EXERCISE DESCRIPTION: When you reach the line holding "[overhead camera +", please begin to restate the lines word for word and continue through the last one in the material, excluding pictures.

——

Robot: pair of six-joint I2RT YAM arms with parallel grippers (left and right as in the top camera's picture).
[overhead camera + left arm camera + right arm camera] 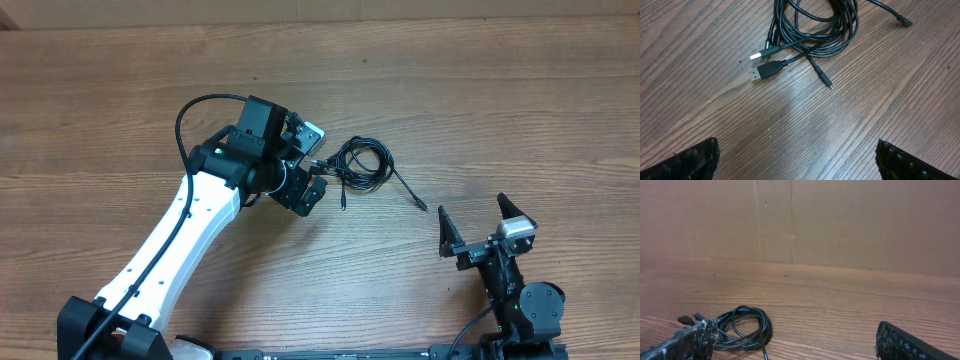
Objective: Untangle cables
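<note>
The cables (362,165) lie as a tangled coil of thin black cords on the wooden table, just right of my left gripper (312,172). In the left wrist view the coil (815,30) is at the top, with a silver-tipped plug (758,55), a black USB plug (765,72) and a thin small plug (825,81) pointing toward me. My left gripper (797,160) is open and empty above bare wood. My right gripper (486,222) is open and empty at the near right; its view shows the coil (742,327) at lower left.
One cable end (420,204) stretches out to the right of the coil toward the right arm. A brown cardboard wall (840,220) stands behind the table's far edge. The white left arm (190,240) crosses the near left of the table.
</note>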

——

SOLUTION FOR THIS PROBLEM:
[overhead camera + left arm camera + right arm camera] 
Objective: Untangle cables
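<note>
The cables (362,165) lie as a tangled coil of thin black cords on the wooden table, just right of my left gripper (312,172). In the left wrist view the coil (815,30) is at the top, with a silver-tipped plug (758,55), a black USB plug (765,72) and a thin small plug (825,81) pointing toward me. My left gripper (797,160) is open and empty above bare wood. My right gripper (486,222) is open and empty at the near right; its view shows the coil (742,327) at lower left.
One cable end (420,204) stretches out to the right of the coil toward the right arm. A brown cardboard wall (840,220) stands behind the table's far edge. The white left arm (190,240) crosses the near left of the table.
</note>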

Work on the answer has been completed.